Your blood is composed of a number of different types of cells. There are the red blood cells whose primary job is to carry oxygen throughout the body. You also have the white blood cells which are important in your immune system. Finally, your blood has small cell fragments known as platelets which play an important role in clotting to prevent blood loss. Platelets contain no nucleus but instead are small pieces of a cell released from a larger cell known as a megakaryocyte. Blood, including megakaryocytes, is normally made in the bone marrow. The platelets are shed from the megakaryocytes into the circulation where they perform their job. This is the traditional thinking but recently a team of researchers from California have turned this notion and our understanding of platelets and lung biology on its head.

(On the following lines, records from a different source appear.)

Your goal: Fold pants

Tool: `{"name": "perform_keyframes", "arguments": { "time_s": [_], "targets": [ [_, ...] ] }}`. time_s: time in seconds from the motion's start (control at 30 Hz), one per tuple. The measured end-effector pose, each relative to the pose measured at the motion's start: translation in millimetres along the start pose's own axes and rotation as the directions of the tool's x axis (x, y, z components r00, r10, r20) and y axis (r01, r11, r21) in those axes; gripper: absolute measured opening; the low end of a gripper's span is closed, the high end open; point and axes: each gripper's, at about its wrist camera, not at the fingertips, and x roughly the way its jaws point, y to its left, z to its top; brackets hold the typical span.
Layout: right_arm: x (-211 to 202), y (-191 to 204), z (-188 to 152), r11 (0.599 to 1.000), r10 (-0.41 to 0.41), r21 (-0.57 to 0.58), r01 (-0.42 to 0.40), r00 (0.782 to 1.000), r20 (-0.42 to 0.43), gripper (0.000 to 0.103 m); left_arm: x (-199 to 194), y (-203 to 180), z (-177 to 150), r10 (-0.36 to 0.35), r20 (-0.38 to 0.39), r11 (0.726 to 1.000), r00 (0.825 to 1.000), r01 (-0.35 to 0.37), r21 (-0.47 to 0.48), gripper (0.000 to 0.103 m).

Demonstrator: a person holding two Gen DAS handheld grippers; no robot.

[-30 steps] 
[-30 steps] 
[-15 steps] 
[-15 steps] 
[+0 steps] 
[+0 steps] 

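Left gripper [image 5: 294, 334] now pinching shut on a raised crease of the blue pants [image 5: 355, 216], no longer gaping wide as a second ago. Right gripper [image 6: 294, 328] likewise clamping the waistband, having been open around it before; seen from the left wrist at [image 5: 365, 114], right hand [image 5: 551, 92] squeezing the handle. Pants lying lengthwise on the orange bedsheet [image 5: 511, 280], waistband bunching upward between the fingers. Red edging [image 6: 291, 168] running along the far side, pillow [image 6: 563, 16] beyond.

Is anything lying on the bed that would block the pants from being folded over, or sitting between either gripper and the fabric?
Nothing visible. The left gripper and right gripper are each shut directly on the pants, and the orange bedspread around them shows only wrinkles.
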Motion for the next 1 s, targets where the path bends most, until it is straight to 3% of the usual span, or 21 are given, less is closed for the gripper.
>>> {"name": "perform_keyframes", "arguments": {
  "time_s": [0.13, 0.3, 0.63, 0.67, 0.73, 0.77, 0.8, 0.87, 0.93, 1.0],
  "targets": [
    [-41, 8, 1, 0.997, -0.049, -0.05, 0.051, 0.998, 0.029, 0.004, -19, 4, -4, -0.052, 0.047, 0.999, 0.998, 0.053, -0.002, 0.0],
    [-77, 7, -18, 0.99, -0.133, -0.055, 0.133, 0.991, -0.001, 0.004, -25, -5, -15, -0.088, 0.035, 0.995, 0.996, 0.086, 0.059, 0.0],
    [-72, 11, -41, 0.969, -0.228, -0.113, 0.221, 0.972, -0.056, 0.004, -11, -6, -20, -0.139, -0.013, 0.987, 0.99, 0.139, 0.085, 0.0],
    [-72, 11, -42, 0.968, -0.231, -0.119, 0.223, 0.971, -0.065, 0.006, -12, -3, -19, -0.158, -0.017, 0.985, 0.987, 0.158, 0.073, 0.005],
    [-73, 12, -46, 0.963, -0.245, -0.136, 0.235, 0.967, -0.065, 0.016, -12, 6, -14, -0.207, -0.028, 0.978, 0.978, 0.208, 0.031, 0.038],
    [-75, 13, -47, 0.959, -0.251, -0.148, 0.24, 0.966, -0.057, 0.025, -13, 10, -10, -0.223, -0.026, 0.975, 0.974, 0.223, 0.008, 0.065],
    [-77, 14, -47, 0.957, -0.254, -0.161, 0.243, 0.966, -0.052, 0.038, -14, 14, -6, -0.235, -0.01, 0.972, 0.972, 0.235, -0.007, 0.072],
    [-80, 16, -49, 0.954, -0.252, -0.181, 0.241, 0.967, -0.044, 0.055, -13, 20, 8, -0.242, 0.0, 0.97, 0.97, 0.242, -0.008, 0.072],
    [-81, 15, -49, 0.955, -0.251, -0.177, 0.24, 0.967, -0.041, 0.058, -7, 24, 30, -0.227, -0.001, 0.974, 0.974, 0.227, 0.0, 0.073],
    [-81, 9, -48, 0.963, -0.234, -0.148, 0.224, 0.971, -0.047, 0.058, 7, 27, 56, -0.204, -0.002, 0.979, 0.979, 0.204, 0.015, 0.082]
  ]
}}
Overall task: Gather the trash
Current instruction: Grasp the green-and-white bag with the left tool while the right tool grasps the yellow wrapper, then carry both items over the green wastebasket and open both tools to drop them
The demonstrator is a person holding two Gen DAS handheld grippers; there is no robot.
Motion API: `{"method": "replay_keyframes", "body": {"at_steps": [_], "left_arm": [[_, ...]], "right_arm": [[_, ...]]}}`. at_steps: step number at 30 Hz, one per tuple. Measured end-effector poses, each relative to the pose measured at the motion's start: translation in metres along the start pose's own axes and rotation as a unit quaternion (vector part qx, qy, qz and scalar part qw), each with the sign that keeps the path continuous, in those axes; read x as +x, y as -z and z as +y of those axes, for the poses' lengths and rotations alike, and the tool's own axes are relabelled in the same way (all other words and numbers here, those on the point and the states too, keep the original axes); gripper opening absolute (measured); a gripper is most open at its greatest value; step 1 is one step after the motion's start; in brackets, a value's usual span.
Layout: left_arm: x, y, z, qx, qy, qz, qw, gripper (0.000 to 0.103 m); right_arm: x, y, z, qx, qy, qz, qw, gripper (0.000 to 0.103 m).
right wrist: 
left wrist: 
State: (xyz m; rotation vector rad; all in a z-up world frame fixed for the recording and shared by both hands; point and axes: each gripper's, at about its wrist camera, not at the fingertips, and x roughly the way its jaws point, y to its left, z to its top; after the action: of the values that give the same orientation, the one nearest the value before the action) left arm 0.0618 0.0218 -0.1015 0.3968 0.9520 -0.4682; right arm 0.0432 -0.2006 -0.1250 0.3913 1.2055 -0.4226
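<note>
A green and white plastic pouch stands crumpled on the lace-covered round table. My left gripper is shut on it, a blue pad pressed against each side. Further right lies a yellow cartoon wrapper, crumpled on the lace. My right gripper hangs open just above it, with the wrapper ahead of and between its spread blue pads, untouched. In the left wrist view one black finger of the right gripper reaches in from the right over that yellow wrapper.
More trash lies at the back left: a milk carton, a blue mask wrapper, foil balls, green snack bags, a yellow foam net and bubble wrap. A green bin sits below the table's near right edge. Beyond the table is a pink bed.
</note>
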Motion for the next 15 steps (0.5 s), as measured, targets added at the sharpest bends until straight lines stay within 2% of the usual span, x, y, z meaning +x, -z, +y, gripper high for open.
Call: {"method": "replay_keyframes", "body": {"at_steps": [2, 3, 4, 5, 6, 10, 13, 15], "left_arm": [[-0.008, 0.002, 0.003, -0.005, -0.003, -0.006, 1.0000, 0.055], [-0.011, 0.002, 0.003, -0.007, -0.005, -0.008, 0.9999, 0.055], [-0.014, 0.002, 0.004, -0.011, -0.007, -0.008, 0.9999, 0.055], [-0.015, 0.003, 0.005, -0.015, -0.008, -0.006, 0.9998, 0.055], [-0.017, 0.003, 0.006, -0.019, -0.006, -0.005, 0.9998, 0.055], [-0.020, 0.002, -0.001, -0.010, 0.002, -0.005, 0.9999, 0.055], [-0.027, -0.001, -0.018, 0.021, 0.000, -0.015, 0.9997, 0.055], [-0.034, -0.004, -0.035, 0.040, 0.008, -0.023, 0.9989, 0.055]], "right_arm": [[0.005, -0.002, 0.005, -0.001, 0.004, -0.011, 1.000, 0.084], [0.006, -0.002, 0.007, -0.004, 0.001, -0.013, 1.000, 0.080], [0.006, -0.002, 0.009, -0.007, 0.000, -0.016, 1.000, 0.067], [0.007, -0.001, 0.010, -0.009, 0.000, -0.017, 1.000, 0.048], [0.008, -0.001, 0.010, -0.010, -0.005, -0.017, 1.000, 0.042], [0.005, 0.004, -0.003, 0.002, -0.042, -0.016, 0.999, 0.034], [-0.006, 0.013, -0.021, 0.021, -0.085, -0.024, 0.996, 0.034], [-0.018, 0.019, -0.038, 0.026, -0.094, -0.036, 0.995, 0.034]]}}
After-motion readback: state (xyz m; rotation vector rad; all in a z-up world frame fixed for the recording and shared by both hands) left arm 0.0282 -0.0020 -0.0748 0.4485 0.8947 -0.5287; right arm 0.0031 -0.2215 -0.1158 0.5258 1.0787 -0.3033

The team had previously witnessed data suggesting that megakaryocytes may circulate throughout the body and set up shop in the lungs. To test this idea further, the researchers used a type of microscopy that can be done on living animals to look at the small blood vessels within the lungs of mice. Looking at mice who had been engineered to have their platelets fluoresce green, the researchers noticed a striking number of large green glowing megakaryocytes in the lung vasculature of mice. Monitoring the activity of these megakaryocytes the researchers witnessed them making around 10 million platelets per hour, that’s nearly half the mouse’s platelets being made in the lungs. The researchers also noticed a large number of blood stem cells within the lung vasculature indicating that not only does the lung produce platelets, but it also houses stem cells that may repopulate the bone marrow if it is damaged. To test this theory, the researchers took the lung of a mouse whose cells were made to glow green and transplanted it into a mouse who had its bone marrow destroyed. They noticed that the bone marrow in this mouse began to regrow, only this time with cells that glowed green from the donor lung. Additionally, they noted in mice who had the transplanted green lung there was a large increase in the number of platelets in the blood that glowed green indicating that the transplanted megakaryocytes were making platelets for the new mouse.
This research is fascinating and provides a number of new and very interesting avenues of exploration for human health. First, do these megakaryocytes contribute to lung diseases like COPD or asthma? What happens to these megakaryocytes in people who get lung transplants? Can these lung blood stem cells be used to help someone with bone marrow defects? Lots of interesting research is sure to come from this paper.